There are several major approaches currently being researched and implemented to help better align advanced artificial intelligence with human values and priorities. Ensuring AI systems do not act in ways that are harmful, deceptive, or contradict human ethics and preferences is an important open challenge in the field. Researchers are actively exploring technical methods, best practices for model development, and governance strategies to navigate this challenge responsibly as the capabilities of AI continue to grow.

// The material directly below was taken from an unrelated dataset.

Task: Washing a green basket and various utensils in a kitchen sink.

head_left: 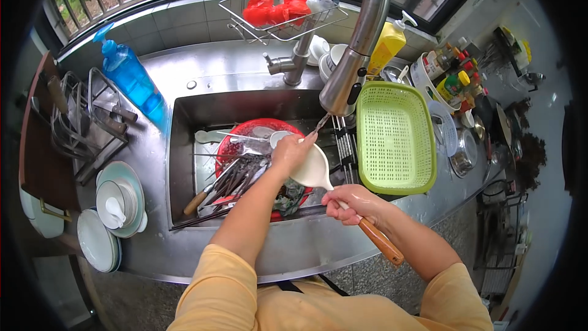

On the technical side, a major approach is building robustness and transparency into machine learning models. Researchers are working to make models more interpretable so that the reasoning behind their decisions and outputs can be understood and evaluated by people. This includes developing techniques like model attribution and influence functions that help pinpoint how specific parts of the training data or model architecture are influencing predictions. Greater interpretability helps human overseers assess whether a system may be making unfair, biased, or otherwise undesirable inferences and intervene if needed.
Relatedly, researchers are exploring formal specification techniques that would allow important values, constraints, or priorities to be explicitly defined and then verified or enforced by the model’s architecture and training process. For example, specifying that a system trained for hiring should not use attributes like gender, age or ethnicity when evaluating candidates. Techniques from control theory and robust decision making are also being adapted to ensure AI goals and behaviors remain well-aligned even as environments or circumstances change in unforeseen ways.
On the process side, many organizations are establishing principles and best practices for the development of AI to help guide efforts towards beneficial outcomes. For example, researchers at places like Google, Microsoft, Amazon, DeepMind and other major AI labs have published reports outlining research priorities and development strategies aimed at creating socially beneficial AI. This includes calls for greater transparency into research activities and models, a focus on issues like fairness, privacy and the well-being of humans affected by AI applications, and the establishment of review boards to provide oversight.
Most major tech companies have also established internal review processes for new AI projects to evaluate potential societal impacts, uses of sensitive data, and how training objectives may inadvertently undermine important values if not carefully specified and monitored. Outside review from multi-stakeholder groups is also being utilized by some to provide additional perspectives on responsible development and deployment. Continued development of best practice frameworks that can help guide the work of many different organizations and research groups is still needed however.
On the governance side, there are ongoing discussions focused on how oversight and accountability for advanced AI could be structured as capabilities increase. This includes debates around the development of detailed regulatory frameworks, the establishment of new third-party review boards or certification processes for high-risk applications, as well as industry cooperation to set technical and process standards. While governance approaches are still emerging, most experts argue some combination of self-regulation by technology companies paired with reasonable public oversight will likely be needed. Continued multi-stakeholder conversations exploring these complex issues responsibly are also important.
Ensuring the continued priorities, values and preferences of humanity are properly reflected in advanced AI as capabilities grow remains a difficult open challenge without easy or definitive answers. Through technical progress, establishment of best practices, and prudent governance discussions, the field is actively working to develop solutions and navigation strategies. Ongoing and increased cooperation between researchers, companies, policymakers, and other stakeholders will be important to thoughtfully address this challenge in a way that helps maximize the benefits of AI while mitigating risks. The goal of many working in this area is to help guide development of technologies that are robustly beneficial to humanity.
Current major approaches to aligning AI with human values include developing interpretability and formal specification techniques within machine learning models, establishing principles and review processes for AI development within organizations, and exploring strategies for appropriate oversight and accountability governance structures. While considerable work remains, continued progress and multi-stakeholder collaboration are helping to thoughtfully advance this important challenge. Ensuring advanced AI capabilities are developed and applied responsibly and for the benefit of humanity will likely require ongoing cooperation across technical, process and policy dimensions.